[Opening Given entries section]

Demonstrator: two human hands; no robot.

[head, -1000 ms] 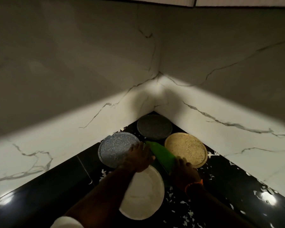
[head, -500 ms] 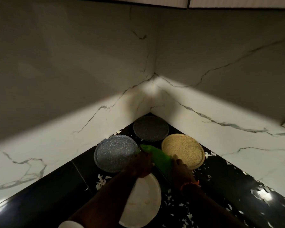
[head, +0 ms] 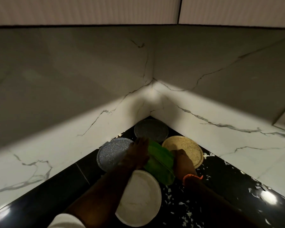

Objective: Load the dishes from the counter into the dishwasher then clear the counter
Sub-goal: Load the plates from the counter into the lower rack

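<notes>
Green plate (head: 160, 163) tilted, clamped between my left hand (head: 138, 153) and right hand (head: 182, 162) (four plates below on counter (head: 220, 186)).

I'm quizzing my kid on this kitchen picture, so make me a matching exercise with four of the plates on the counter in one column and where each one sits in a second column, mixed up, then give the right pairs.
Column one:
1. dark grey plate
2. tan plate
3. blue speckled plate
4. white plate

Column two:
A. nearest the camera, under the left forearm
B. deepest in the wall corner
C. by the right wall, beside the right hand
D. by the left wall, beside the left hand

Pairs: 1-B, 2-C, 3-D, 4-A
</notes>
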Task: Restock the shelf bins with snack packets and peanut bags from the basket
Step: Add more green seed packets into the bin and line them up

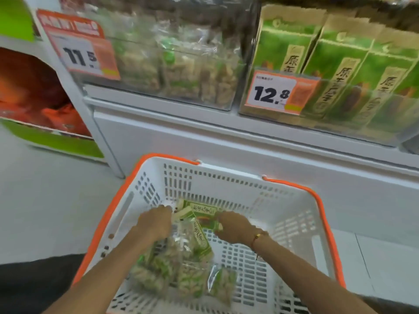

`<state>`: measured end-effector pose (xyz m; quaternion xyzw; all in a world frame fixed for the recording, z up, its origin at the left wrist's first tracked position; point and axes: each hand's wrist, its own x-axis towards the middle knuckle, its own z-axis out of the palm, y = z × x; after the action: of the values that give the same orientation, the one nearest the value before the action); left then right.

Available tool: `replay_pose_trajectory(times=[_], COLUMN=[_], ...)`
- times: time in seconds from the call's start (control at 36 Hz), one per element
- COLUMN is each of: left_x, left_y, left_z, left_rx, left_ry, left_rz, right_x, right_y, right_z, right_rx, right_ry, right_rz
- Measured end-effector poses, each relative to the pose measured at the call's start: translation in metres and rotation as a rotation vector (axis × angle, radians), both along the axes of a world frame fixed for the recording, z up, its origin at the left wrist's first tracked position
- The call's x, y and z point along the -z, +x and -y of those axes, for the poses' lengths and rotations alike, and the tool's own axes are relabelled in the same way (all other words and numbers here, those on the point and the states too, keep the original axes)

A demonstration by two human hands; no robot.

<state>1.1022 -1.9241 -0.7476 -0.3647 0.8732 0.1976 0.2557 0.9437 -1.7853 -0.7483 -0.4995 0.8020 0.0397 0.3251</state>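
A white basket with an orange rim sits on the floor below the shelf. Inside lie clear peanut bags and green-and-tan snack packets. My left hand reaches down among the bags, its fingers hidden behind the packets at the basket's far wall. My right hand is closed on a green snack packet. On the shelf above, a clear bin holds peanut bags, and a second clear bin to its right holds upright green packets.
Price tags reading 11.5 and 12.8 hang on the bin fronts. A white shelf base stands behind the basket. A green-and-orange display is at the left. Pale floor lies on both sides.
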Motion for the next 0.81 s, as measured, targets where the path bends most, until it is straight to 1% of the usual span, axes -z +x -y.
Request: replay_pose_trajectory(times=[0.08, 0.14, 0.19, 0.28, 0.33, 0.44, 0.5, 0.58, 0.61, 0.67, 0.75, 0.78, 0.81], left_x=[0.035, 0.049, 0.058, 0.059, 0.06, 0.063, 0.062, 0.057, 0.056, 0.051, 0.044, 0.041, 0.039], left_y=[0.011, 0.015, 0.015, 0.011, 0.009, 0.008, 0.01, 0.012, 0.011, 0.009, 0.006, 0.006, 0.006], left_z=[-0.006, -0.007, -0.006, 0.0, 0.0, -0.005, -0.007, -0.007, -0.008, -0.01, -0.013, -0.014, -0.014], left_rx=[-0.025, -0.024, 0.04, 0.176, 0.23, 0.195, 0.156, 0.159, 0.191, 0.245, 0.265, 0.225, 0.137], left_ry=[0.03, 0.057, 0.06, -0.004, -0.055, -0.074, -0.082, -0.13, -0.15, -0.149, -0.066, -0.038, -0.008], left_rz=[-0.106, -0.159, -0.149, -0.137, -0.131, -0.197, -0.222, -0.213, -0.188, -0.088, 0.088, 0.079, 0.005], right_x=[0.043, 0.062, 0.072, 0.077, 0.078, 0.074, 0.072, 0.065, 0.064, 0.06, 0.05, 0.045, 0.04], right_y=[0.023, 0.036, 0.046, 0.047, 0.044, 0.032, 0.022, 0.001, -0.007, -0.022, -0.038, -0.04, -0.04], right_z=[0.011, 0.014, 0.015, 0.016, 0.015, 0.008, 0.003, -0.011, -0.017, -0.028, -0.041, -0.043, -0.043], right_rx=[0.191, 0.339, 0.447, 0.616, 0.637, 0.491, 0.388, 0.269, 0.267, 0.325, 0.529, 0.602, 0.66], right_ry=[-0.055, -0.055, -0.041, -0.074, -0.088, -0.029, -0.004, 0.092, 0.121, 0.117, -0.018, -0.065, -0.104], right_rz=[0.224, 0.4, 0.543, 0.649, 0.641, 0.513, 0.405, 0.295, 0.302, 0.362, 0.552, 0.632, 0.71])
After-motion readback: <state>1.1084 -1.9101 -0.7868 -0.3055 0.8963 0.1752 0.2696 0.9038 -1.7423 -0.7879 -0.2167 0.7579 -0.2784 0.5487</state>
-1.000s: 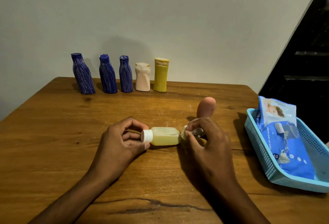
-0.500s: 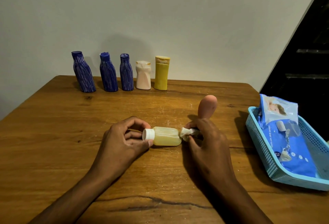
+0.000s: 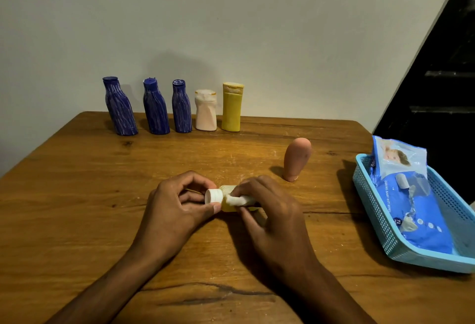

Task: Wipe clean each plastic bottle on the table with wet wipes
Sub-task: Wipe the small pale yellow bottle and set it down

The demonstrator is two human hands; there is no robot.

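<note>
A small pale yellow bottle (image 3: 226,204) with a white cap (image 3: 213,196) lies on its side at the middle of the wooden table (image 3: 77,208). My left hand (image 3: 177,208) pinches the cap end. My right hand (image 3: 267,215) covers most of the bottle's body and pinches a rolled white wet wipe (image 3: 237,200) against it near the neck. Three blue bottles (image 3: 155,107), a pale pink bottle (image 3: 205,111) and a yellow bottle (image 3: 231,107) stand in a row at the back edge. An orange-pink tube (image 3: 297,159) stands upside down behind my right hand.
A light blue plastic basket (image 3: 377,223) sits at the right edge of the table and holds a blue pack of baby wet wipes (image 3: 411,195). A pale wall rises just behind the row of bottles. A dark opening lies to the right.
My right hand has slid left with the wipe, from the bottle's base along its body to near the cap. My left hand still holds the cap end.
</note>
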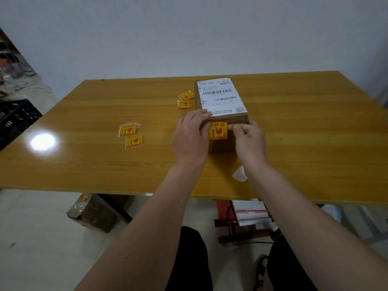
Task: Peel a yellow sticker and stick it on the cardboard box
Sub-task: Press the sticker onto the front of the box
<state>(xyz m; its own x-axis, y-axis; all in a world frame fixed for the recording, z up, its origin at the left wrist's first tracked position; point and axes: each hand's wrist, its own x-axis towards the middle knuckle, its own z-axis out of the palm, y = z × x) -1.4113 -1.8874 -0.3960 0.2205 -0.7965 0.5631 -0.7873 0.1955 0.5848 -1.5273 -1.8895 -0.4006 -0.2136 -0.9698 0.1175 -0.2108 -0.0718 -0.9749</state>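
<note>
While the cardboard box [222, 114] sits a little past the middle of the wooden table [84, 164], both hands are at its near face. A yellow and red fragile sticker [218, 131] lies against that near face, just under the top edge, its printed side toward the camera.

The left hand [192, 139] is at the box's 9 o'clock side: its fingers curl over the near left corner of the lid, touching the bottom edge of the white shipping label [221, 96] that covers the top, and its thumb side meets the sticker's left edge. The right hand [248, 139] is at the sticker's 3 o'clock edge, with thumb and forefinger pinched together on the upper right corner of the sticker, the other fingers folded into the palm. Whether the sticker is fully pressed flat cannot be told.

At 10 o'clock from the box, just beside its left wall, lie two loose stickers [185, 99] of the same kind. Well apart at 8 o'clock, a small stack of stickers [128, 129] lies fanned, with a single sticker [134, 141] just nearer the table edge. A white backing paper [239, 174] lies at 5 o'clock from the box, partly hidden under the right forearm. A black crate [14, 120] stands off the table's left end.
</note>
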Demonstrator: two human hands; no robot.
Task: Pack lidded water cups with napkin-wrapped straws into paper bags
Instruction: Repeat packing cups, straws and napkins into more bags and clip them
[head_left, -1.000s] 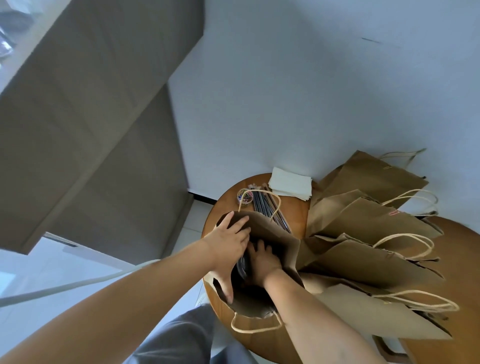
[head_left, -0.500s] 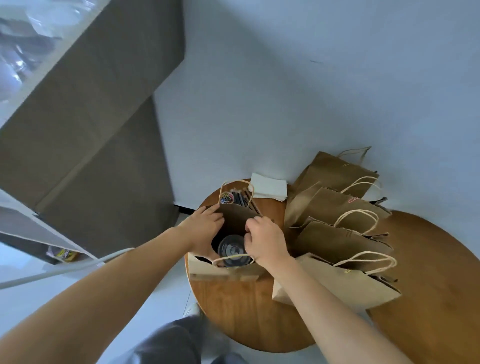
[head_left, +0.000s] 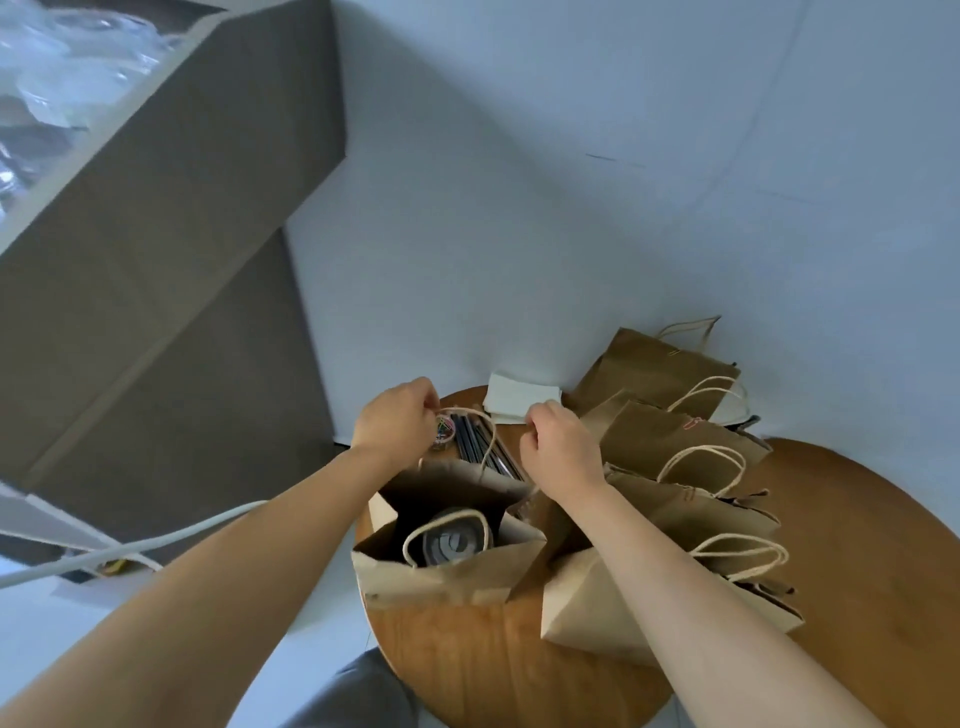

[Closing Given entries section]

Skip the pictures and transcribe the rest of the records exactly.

Response box
Demonstrator: two human hands; no robot.

[head, -1000 ms] 
[head, -500 ms] 
[head, +0 ms] 

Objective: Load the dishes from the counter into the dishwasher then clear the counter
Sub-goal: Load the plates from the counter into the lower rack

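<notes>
Green plate (head: 160, 163) tilted, clamped between my left hand (head: 138, 153) and right hand (head: 182, 162) (four plates below on counter (head: 220, 186)).

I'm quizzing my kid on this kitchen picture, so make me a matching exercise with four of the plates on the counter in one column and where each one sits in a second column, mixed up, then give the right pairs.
Column one:
1. dark grey plate
2. tan plate
3. blue speckled plate
4. white plate

Column two:
A. nearest the camera, under the left forearm
B. deepest in the wall corner
C. by the right wall, beside the right hand
D. by the left wall, beside the left hand

Pairs: 1-B, 2-C, 3-D, 4-A
</notes>
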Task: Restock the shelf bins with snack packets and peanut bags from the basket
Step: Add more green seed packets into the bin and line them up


`<state>`: measured end-effector pose (xyz m; quaternion xyzw; all in a world frame fixed for the recording, z up, its origin at the left wrist's first tracked position; point and axes: each hand's wrist, its own x-axis towards the middle knuckle, its own z-axis out of the palm, y = z × x; after the action: of the values that give the same orientation, the one nearest the value before the action); left then right.

Available tool: `replay_pose_trajectory(times=[_], COLUMN=[_], ...)`
- times: time in seconds from the call's start (control at 36 Hz), one per element
- COLUMN is each of: left_x, left_y, left_z, left_rx, left_ry, left_rz, right_x, right_y, right_z, right_rx, right_ry, right_rz
- Measured end-effector poses, each relative to the pose measured at the call's start: translation in metres and rotation as a rotation vector (axis × angle, radians), both along the axes of a world frame fixed for the recording, z up, its origin at the left wrist's first tracked position
- The call's x, y and z point along the -z, +x and -y of those axes, for the poses' lengths and rotations alike, and the tool's own axes are relabelled in the same way (all other words and numbers here, those on the point and the states too, keep the original axes)

A demonstration by two human hands; no robot.

<state>1.1022 -1.9241 -0.7476 -0.3647 0.8732 0.1976 0.2557 0.9437 -1.7853 -0.7483 -0.4995 0.8020 0.0397 0.3251</state>
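A white basket with an orange rim sits on the floor below the shelf. Inside lie clear peanut bags and green-and-tan snack packets. My left hand reaches down among the bags, its fingers hidden behind the packets at the basket's far wall. My right hand is closed on a green snack packet. On the shelf above, a clear bin holds peanut bags, and a second clear bin to its right holds upright green packets.
Price tags reading 11.5 and 12.8 hang on the bin fronts. A white shelf base stands behind the basket. A green-and-orange display is at the left. Pale floor lies on both sides.
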Motion for the next 0.81 s, as measured, targets where the path bends most, until it is straight to 1% of the usual span, axes -z +x -y.
Request: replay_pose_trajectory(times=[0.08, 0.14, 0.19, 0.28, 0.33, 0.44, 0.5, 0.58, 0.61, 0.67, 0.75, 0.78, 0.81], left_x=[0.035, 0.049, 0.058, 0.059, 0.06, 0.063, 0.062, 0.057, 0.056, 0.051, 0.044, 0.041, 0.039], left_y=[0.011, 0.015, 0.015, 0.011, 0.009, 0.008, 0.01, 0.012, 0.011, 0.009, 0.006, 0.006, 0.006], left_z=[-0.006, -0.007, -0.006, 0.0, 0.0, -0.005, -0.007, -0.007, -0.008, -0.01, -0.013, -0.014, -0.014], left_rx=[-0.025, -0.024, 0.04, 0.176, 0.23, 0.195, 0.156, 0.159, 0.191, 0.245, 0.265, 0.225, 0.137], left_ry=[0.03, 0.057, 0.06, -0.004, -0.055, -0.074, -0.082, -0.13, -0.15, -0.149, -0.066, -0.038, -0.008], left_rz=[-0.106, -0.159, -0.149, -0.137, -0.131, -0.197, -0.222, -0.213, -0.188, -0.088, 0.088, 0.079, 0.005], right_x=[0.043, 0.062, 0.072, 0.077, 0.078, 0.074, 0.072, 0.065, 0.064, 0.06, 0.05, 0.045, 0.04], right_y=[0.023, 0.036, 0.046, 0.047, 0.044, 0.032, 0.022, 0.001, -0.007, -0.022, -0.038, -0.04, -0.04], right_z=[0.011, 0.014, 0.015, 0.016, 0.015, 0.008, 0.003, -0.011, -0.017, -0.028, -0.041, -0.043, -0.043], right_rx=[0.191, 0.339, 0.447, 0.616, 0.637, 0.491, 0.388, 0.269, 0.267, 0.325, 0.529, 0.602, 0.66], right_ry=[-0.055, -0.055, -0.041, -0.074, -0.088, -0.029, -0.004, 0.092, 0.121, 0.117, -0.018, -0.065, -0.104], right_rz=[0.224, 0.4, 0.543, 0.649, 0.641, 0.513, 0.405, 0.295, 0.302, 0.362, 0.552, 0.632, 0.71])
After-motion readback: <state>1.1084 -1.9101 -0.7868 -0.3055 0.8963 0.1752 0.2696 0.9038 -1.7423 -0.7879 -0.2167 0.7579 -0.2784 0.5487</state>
-1.000s: 
-0.500s: 
+0.000s: 

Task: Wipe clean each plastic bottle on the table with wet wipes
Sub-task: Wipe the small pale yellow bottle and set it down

The demonstrator is two human hands; there is no robot.

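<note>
A small pale yellow bottle (image 3: 226,204) with a white cap (image 3: 213,196) lies on its side at the middle of the wooden table (image 3: 77,208). My left hand (image 3: 177,208) pinches the cap end. My right hand (image 3: 267,215) covers most of the bottle's body and pinches a rolled white wet wipe (image 3: 237,200) against it near the neck. Three blue bottles (image 3: 155,107), a pale pink bottle (image 3: 205,111) and a yellow bottle (image 3: 231,107) stand in a row at the back edge. An orange-pink tube (image 3: 297,159) stands upside down behind my right hand.
A light blue plastic basket (image 3: 377,223) sits at the right edge of the table and holds a blue pack of baby wet wipes (image 3: 411,195). A pale wall rises just behind the row of bottles. A dark opening lies to the right.
My right hand has slid left with the wipe, from the bottle's base along its body to near the cap. My left hand still holds the cap end.
</note>
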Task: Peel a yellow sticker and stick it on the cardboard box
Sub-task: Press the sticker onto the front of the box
<state>(xyz m; its own x-axis, y-axis; all in a world frame fixed for the recording, z up, its origin at the left wrist's first tracked position; point and axes: each hand's wrist, its own x-axis towards the middle knuckle, its own z-axis out of the palm, y = z × x) -1.4113 -1.8874 -0.3960 0.2205 -0.7965 0.5631 -0.7873 0.1955 0.5848 -1.5273 -1.8895 -0.4006 -0.2136 -0.9698 0.1175 -0.2108 -0.0718 -0.9749</state>
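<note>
While the cardboard box [222, 114] sits a little past the middle of the wooden table [84, 164], both hands are at its near face. A yellow and red fragile sticker [218, 131] lies against that near face, just under the top edge, its printed side toward the camera.

The left hand [192, 139] is at the box's 9 o'clock side: its fingers curl over the near left corner of the lid, touching the bottom edge of the white shipping label [221, 96] that covers the top, and its thumb side meets the sticker's left edge. The right hand [248, 139] is at the sticker's 3 o'clock edge, with thumb and forefinger pinched together on the upper right corner of the sticker, the other fingers folded into the palm. Whether the sticker is fully pressed flat cannot be told.

At 10 o'clock from the box, just beside its left wall, lie two loose stickers [185, 99] of the same kind. Well apart at 8 o'clock, a small stack of stickers [128, 129] lies fanned, with a single sticker [134, 141] just nearer the table edge. A white backing paper [239, 174] lies at 5 o'clock from the box, partly hidden under the right forearm. A black crate [14, 120] stands off the table's left end.
</note>
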Demonstrator: two human hands; no robot.
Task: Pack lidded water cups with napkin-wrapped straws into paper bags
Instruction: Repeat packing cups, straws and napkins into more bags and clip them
[head_left, -1.000s] 
[head_left, -0.500s] 
[head_left, +0.000s] 

Work on this exercise has concluded.